Exercise directions
Only lines with the string "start" matter here; gather them from the material below.

Supplied information

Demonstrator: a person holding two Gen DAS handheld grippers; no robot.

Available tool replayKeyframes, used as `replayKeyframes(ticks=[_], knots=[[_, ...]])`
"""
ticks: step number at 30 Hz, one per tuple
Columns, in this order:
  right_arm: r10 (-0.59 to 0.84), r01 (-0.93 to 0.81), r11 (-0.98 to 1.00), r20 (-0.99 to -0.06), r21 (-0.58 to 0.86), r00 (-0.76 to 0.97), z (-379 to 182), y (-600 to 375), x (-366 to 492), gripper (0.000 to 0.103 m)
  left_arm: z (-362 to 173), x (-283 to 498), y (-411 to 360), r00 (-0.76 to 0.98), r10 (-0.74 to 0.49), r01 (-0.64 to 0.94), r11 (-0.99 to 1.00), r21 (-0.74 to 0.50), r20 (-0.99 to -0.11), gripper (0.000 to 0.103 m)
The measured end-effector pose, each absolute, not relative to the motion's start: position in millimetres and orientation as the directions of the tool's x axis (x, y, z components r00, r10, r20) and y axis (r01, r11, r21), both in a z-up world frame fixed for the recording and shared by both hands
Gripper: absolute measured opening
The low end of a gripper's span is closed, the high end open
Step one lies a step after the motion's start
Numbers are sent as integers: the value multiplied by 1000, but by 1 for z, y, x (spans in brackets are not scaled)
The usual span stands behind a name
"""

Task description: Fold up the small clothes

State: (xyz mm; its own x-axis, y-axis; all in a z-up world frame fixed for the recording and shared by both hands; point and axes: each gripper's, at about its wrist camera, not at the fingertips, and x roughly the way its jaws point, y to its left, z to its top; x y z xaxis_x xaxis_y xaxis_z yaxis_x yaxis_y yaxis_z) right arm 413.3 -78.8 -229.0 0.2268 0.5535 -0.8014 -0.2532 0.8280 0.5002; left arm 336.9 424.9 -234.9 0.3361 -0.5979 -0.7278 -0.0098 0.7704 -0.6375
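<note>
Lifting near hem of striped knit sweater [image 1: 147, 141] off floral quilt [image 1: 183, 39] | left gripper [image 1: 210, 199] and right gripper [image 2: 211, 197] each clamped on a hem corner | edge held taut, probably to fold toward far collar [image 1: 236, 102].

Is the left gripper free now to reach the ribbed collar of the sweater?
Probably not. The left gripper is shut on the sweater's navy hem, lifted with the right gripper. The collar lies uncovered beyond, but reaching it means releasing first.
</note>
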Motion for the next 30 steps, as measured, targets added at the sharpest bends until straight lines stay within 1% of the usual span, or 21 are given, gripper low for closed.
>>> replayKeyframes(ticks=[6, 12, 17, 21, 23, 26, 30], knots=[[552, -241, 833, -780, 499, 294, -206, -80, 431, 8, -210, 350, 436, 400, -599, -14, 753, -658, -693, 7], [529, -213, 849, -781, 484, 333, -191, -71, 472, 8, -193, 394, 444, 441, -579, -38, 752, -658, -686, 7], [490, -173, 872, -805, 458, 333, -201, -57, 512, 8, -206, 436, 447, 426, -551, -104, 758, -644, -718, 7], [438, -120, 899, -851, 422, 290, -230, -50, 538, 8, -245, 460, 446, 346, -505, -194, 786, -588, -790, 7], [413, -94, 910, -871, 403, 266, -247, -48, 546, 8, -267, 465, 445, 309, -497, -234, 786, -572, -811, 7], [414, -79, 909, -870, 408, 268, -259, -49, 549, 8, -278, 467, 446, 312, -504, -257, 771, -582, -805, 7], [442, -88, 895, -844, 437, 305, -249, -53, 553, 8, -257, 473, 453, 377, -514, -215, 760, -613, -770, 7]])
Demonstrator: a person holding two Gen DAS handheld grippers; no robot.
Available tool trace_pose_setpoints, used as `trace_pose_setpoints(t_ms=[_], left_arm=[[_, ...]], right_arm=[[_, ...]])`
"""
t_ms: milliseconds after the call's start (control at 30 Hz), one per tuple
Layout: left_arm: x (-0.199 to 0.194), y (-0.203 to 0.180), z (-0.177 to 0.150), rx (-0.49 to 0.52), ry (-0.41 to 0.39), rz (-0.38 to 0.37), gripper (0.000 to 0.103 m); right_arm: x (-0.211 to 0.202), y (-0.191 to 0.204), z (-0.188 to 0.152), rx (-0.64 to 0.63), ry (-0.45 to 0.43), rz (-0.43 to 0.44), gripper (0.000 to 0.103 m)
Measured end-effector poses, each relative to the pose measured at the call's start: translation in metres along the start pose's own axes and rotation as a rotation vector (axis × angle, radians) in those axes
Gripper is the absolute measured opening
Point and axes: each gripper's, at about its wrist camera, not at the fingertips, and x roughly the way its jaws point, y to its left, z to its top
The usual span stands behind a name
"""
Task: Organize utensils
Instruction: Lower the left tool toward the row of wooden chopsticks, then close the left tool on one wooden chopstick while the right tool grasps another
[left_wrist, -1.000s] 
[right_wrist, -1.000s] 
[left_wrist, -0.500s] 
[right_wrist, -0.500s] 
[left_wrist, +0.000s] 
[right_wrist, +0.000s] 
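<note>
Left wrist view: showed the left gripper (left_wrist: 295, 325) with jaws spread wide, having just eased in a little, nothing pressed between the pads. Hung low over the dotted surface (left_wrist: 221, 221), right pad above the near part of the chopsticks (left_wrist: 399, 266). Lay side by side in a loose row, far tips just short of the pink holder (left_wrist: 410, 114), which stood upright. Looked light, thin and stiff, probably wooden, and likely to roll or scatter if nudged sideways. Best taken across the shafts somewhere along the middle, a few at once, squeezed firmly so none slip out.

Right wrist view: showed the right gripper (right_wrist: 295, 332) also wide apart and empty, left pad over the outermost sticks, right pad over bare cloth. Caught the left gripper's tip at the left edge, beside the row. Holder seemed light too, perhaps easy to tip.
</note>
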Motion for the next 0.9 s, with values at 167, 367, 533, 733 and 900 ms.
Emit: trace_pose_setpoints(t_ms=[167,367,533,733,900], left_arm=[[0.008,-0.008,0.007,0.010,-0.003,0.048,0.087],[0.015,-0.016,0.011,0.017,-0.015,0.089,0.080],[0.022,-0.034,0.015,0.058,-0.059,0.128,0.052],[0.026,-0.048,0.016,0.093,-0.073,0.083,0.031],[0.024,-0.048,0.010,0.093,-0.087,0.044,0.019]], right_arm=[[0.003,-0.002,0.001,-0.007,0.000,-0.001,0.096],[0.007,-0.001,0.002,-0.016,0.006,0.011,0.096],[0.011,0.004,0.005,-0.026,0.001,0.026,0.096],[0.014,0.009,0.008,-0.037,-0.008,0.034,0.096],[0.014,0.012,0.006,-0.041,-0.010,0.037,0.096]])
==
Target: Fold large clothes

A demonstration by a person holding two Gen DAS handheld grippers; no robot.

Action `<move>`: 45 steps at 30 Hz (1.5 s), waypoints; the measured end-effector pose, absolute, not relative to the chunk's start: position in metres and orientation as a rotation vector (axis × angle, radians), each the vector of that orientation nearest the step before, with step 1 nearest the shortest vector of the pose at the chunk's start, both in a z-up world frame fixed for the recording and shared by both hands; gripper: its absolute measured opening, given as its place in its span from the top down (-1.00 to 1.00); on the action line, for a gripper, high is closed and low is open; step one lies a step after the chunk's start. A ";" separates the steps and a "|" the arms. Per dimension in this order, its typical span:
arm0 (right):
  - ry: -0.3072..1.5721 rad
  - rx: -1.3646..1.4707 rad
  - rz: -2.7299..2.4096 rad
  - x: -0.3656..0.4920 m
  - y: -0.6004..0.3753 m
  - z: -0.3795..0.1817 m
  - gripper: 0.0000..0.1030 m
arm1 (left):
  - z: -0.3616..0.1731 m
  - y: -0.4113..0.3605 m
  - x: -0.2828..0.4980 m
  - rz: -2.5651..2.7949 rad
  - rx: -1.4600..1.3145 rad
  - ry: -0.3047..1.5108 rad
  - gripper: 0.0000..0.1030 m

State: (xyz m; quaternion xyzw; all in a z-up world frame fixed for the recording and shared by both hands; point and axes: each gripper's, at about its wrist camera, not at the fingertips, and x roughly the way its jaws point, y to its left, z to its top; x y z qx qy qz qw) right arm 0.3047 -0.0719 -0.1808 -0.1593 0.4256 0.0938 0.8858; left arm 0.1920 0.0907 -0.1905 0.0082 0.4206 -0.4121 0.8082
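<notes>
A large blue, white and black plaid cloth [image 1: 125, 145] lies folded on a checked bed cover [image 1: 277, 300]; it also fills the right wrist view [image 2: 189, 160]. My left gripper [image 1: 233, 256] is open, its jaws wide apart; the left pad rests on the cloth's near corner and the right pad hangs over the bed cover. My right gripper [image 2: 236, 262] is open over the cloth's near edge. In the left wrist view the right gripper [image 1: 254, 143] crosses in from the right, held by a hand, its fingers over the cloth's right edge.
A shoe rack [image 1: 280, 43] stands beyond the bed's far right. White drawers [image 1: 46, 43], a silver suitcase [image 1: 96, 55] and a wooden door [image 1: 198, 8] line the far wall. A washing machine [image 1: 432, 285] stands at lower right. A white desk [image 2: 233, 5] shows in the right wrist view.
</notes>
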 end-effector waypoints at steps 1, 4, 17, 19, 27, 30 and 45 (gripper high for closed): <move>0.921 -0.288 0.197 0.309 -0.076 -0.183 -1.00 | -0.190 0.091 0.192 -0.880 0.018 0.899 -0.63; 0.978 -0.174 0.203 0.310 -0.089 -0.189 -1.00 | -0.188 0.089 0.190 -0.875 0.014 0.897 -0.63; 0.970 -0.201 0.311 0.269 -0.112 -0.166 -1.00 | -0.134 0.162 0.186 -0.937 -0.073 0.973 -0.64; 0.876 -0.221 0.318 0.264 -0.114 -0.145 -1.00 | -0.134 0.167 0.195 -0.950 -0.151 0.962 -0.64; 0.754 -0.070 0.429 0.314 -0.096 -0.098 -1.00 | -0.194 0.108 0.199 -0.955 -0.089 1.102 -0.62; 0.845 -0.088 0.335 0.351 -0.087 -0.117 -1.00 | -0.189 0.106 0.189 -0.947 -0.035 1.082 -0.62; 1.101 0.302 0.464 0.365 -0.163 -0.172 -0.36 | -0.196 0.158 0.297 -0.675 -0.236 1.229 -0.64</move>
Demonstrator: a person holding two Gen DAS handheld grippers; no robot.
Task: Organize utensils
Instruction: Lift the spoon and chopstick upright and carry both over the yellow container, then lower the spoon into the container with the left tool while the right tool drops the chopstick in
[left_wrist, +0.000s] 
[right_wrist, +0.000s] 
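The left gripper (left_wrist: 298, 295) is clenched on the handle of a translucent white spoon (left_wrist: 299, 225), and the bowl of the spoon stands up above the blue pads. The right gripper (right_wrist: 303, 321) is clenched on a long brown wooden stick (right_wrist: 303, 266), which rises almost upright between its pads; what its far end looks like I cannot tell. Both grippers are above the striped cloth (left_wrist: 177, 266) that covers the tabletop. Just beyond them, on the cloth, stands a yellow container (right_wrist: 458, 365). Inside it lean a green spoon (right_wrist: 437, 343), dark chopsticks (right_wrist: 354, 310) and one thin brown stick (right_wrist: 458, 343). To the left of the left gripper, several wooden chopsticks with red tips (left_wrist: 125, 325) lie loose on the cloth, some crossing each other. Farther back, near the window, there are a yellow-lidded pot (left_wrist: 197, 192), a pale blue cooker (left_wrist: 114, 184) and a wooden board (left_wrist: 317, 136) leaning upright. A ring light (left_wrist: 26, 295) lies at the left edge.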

Response to this exercise
The measured end-effector pose, each absolute, not relative to the motion's start: position in millimetres and orientation as the directions of the tool's x axis (x, y, z components r00, r10, r20) and y axis (r01, r11, r21), both in a z-up world frame fixed for the recording and shared by both hands
Step one lies a step after the motion's start
t_ms: milliseconds after the call's start (control at 30 Hz), one per tuple
Measured end-effector poses, each relative to the pose measured at the call's start: translation in metres along the start pose's own axes and rotation as a rotation vector (axis × angle, radians) in those axes
Action `<move>`: 45 steps at 30 Hz (1.5 s), waypoints; the measured end-effector pose, absolute, not relative to the chunk's start: position in metres and orientation as a rotation vector (axis × angle, radians), each the vector of that orientation nearest the step before, with step 1 nearest the shortest vector of the pose at the chunk's start, both in a z-up world frame fixed for the recording and shared by both hands; gripper: its absolute measured opening, given as its place in its span from the top down (-1.00 to 1.00); on the action line, for a gripper, high is closed and low is open; step one lies a step after the chunk's start. A ";" separates the steps and a "|" the arms. Per dimension in this order, its typical span:

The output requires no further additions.